A Pig Too Far (A Bridge Too Far)
Murder, She Rote (Murder, She Wrote)
Bang the Eardrum Slowly (Bang the Drum Slowly)
When You Wish Upon a Scar (When You Wish Upon a Star)
Jose, Can You See? (first line of the Star Spangled Banner)
Ewe Can’t Go Home Again (You Can’t Go Home Again)
Night of the Living Bed (Night of the Living Dead)
Heaven’s Skate (Heaven’s Gate)
The Naked Civil Surgeon (The Naked Civil Servant)

My favorite episode title from the show is this pun:

No Chemo, Sabe?

So the first four episodes were called, I, II, III and IV?

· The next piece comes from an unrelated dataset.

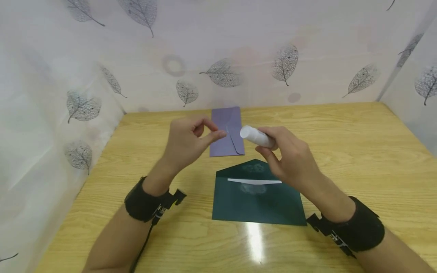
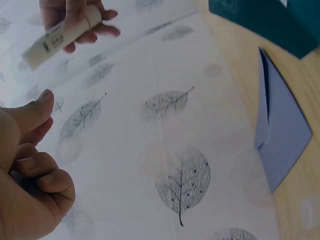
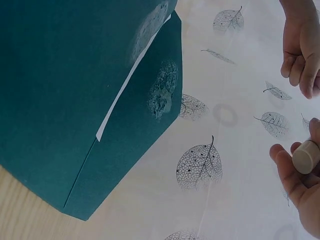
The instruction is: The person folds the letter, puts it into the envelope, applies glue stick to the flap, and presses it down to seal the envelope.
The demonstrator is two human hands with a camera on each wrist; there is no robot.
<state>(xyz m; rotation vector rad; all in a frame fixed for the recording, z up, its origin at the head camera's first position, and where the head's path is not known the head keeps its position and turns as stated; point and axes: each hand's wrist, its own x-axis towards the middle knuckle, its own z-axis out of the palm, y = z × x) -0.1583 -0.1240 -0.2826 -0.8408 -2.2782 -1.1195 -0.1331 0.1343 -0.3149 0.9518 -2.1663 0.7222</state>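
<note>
My right hand [image 1: 290, 159] holds a white glue stick [image 1: 256, 136] between thumb and fingers, raised above the table and tilted to the left. My left hand [image 1: 187, 142] hovers to its left, thumb and fingers loosely bent, with nothing seen between them. Below my hands lies a dark green envelope [image 1: 256, 206], its pointed flap unfolded away from me. A white paper edge [image 1: 254, 181] shows in its mouth. Whitish smears [image 3: 162, 92] mark the flap and the body just under the mouth. My right hand covers part of the flap's right side in the head view.
A purple envelope [image 1: 223, 144] with its flap folded over lies behind the green one, near the table's back edge. The wooden table [image 1: 358, 163] meets a leaf-patterned sheet [image 1: 239, 45] at the back and sides. A black cable [image 1: 141, 246] runs from my left wristband.
</note>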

And note that the phase “East of Eden” is actually a Bible quote.
And Cain went out from the presence of the LORD, and dwelt in the land of Nod, on the east of Eden

By the way, folks, I think the OP doesn’t want titles that are simply quotes from earlier works, it wants titles that are PUNS on quotes. So the Star Trek episode This Side Of Paradise wouldn’t count, but the Sliders episode This Slide of Paradise would count. The Sliders episode Prince Of Wails is a pun, but wouldn’t count, because it isn’t punning on a literary quote.

Tom Holt has some good ones.

  • Who’s Afraid of Beowulf?
  • Paint Your Dragon
  • Snow White and the Seven Samurai
  • Life, Liberty, and the Pursuit of Sausages

They did have episodes titled “Led Zeppelin”, “Led Zeppelin II”, and “Zoso”. But the episodes weren’t named in LZ album order, just kind of random, and nothing to do with the actual episodes.

The Good, the Bad, and the Emus
Crouching Buzzard, Leaping Loon
The Hen of the Baskervilles
Gift of the Magpie
and a few other books in the Meg Langslow mystery series by Donna Andrews. Almost all of the book titles (#32 will be out this fall) are bird-based puns, though most don’t fit the OP’s request.